## [Supplied data]
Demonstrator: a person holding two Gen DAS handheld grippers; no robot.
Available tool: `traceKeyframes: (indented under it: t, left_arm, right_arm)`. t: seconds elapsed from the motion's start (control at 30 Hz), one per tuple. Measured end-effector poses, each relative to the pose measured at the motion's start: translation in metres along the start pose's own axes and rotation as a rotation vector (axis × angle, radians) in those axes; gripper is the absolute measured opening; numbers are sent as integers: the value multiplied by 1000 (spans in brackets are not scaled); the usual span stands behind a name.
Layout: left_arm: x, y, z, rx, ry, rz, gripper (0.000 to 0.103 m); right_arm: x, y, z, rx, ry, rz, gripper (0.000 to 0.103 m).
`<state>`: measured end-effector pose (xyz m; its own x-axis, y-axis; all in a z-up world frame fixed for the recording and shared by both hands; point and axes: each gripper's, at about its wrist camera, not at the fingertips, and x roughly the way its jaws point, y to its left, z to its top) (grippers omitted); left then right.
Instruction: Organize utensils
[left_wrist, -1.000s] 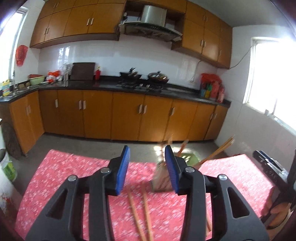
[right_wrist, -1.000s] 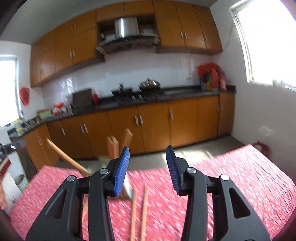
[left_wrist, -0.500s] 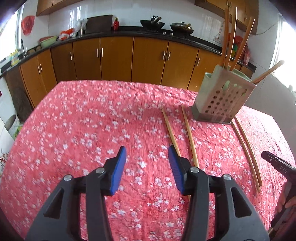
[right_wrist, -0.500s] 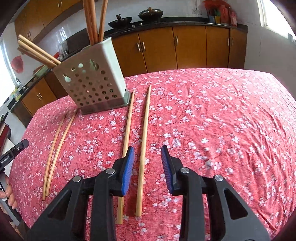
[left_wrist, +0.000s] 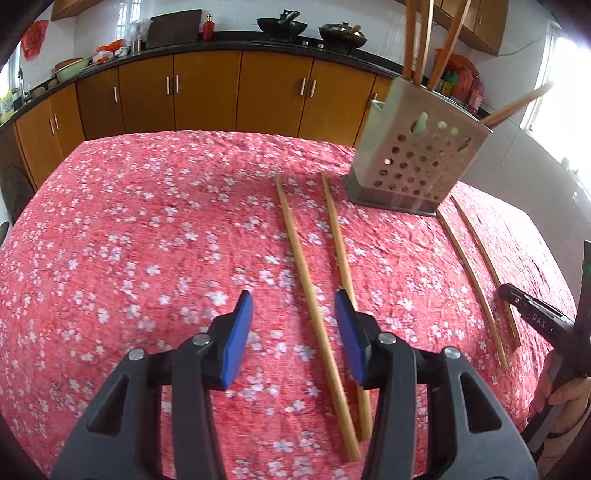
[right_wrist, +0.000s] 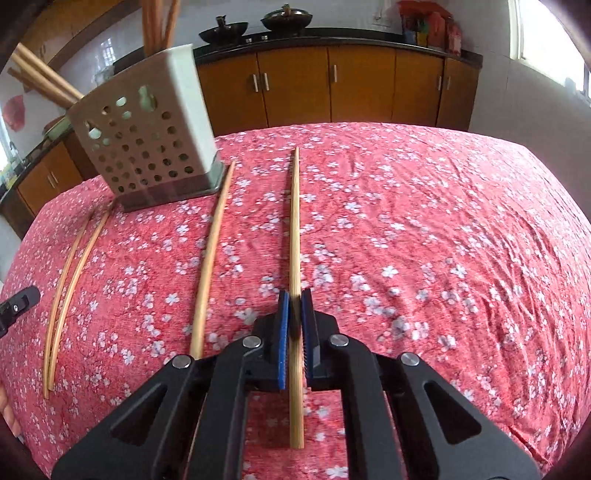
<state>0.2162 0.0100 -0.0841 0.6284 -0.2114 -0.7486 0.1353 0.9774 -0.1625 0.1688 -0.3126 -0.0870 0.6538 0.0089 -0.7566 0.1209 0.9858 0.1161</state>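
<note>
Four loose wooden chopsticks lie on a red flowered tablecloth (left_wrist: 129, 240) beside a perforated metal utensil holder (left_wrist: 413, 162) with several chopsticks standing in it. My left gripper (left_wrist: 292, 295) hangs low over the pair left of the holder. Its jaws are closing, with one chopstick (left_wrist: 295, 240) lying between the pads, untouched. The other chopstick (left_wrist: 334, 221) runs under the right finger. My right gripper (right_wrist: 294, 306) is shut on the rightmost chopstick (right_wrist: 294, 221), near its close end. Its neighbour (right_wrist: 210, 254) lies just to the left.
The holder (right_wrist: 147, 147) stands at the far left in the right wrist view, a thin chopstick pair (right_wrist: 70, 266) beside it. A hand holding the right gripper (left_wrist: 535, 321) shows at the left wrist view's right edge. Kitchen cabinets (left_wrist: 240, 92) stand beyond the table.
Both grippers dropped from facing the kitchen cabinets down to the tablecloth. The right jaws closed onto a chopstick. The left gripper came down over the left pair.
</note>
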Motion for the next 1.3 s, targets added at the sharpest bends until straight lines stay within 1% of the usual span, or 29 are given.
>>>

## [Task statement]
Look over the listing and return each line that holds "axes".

## [Response below]
Available tool: `traceKeyframes: (indented under it: t, left_arm, right_arm)`. t: seconds elapsed from the motion's start (control at 30 Hz), one per tuple. Measured end-effector poses, each relative to the pose measured at the motion's start: translation in metres along the start pose's own axes and rotation as a rotation vector (axis × angle, radians) in those axes; gripper is the absolute measured opening; numbers are sent as integers: the value multiplied by 1000 (spans in brackets are not scaled); the usual span stands behind a name.
`<state>`: measured end-effector pose (xyz m; its own x-axis, y-axis; all in a z-up world frame fixed for the recording and shared by both hands; point and axes: each gripper's, at about its wrist camera, not at the fingertips, and x roughly the way its jaws point, y to its left, z to its top) (grippers omitted); left then right.

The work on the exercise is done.